[Work to be completed]
Provide the number of lines below containing the word "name", without any other words.

-.-.-

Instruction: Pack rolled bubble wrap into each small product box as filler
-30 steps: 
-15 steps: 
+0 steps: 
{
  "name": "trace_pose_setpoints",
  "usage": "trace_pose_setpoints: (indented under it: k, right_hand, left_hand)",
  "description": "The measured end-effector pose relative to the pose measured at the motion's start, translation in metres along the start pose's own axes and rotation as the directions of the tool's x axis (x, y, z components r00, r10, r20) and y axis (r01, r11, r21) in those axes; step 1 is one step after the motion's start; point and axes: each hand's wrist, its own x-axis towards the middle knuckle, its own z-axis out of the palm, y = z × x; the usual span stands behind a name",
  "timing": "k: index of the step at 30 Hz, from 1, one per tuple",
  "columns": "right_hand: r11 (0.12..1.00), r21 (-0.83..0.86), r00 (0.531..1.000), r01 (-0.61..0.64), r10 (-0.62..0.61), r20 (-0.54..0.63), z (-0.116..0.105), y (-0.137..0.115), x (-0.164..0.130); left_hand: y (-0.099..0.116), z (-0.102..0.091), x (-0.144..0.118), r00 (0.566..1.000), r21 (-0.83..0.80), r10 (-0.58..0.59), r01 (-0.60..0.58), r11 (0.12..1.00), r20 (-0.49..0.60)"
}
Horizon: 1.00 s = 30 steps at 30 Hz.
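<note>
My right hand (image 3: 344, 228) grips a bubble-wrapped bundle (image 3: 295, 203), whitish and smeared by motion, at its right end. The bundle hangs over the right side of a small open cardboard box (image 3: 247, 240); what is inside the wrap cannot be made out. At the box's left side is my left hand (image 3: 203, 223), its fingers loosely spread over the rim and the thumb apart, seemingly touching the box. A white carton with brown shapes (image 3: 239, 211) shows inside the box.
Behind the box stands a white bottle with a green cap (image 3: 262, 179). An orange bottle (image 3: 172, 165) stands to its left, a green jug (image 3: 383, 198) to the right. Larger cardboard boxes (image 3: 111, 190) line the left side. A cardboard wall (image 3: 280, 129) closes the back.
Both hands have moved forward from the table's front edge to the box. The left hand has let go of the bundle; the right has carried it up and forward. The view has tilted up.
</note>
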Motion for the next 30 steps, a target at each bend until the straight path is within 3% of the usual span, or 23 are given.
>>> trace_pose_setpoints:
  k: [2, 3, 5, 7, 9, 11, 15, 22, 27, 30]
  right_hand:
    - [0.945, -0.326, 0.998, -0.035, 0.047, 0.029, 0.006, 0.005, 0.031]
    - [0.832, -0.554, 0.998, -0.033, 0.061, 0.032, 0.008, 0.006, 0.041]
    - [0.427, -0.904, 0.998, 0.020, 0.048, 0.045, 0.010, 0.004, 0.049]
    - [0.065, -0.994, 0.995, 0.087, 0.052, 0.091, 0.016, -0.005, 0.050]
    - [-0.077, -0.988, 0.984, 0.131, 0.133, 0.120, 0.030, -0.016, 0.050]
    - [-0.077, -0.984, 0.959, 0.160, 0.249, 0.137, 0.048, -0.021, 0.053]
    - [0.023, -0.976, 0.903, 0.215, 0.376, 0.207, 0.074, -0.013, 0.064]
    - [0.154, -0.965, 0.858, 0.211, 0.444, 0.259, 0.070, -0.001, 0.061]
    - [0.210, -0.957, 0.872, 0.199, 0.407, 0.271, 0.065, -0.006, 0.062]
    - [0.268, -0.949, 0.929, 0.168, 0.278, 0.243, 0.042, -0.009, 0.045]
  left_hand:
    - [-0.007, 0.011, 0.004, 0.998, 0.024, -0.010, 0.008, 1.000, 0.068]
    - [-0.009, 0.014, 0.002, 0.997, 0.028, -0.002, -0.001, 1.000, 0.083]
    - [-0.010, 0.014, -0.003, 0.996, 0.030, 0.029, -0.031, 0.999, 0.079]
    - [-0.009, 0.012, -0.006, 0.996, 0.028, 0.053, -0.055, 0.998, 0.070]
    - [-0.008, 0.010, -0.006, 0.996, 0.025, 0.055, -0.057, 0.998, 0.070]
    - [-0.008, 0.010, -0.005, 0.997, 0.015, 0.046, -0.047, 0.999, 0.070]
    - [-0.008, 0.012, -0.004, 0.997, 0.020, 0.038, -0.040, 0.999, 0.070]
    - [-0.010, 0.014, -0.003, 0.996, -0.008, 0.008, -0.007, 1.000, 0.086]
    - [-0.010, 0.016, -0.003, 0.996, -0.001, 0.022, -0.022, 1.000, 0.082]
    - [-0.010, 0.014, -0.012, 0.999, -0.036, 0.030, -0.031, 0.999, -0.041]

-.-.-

[Answer box]
2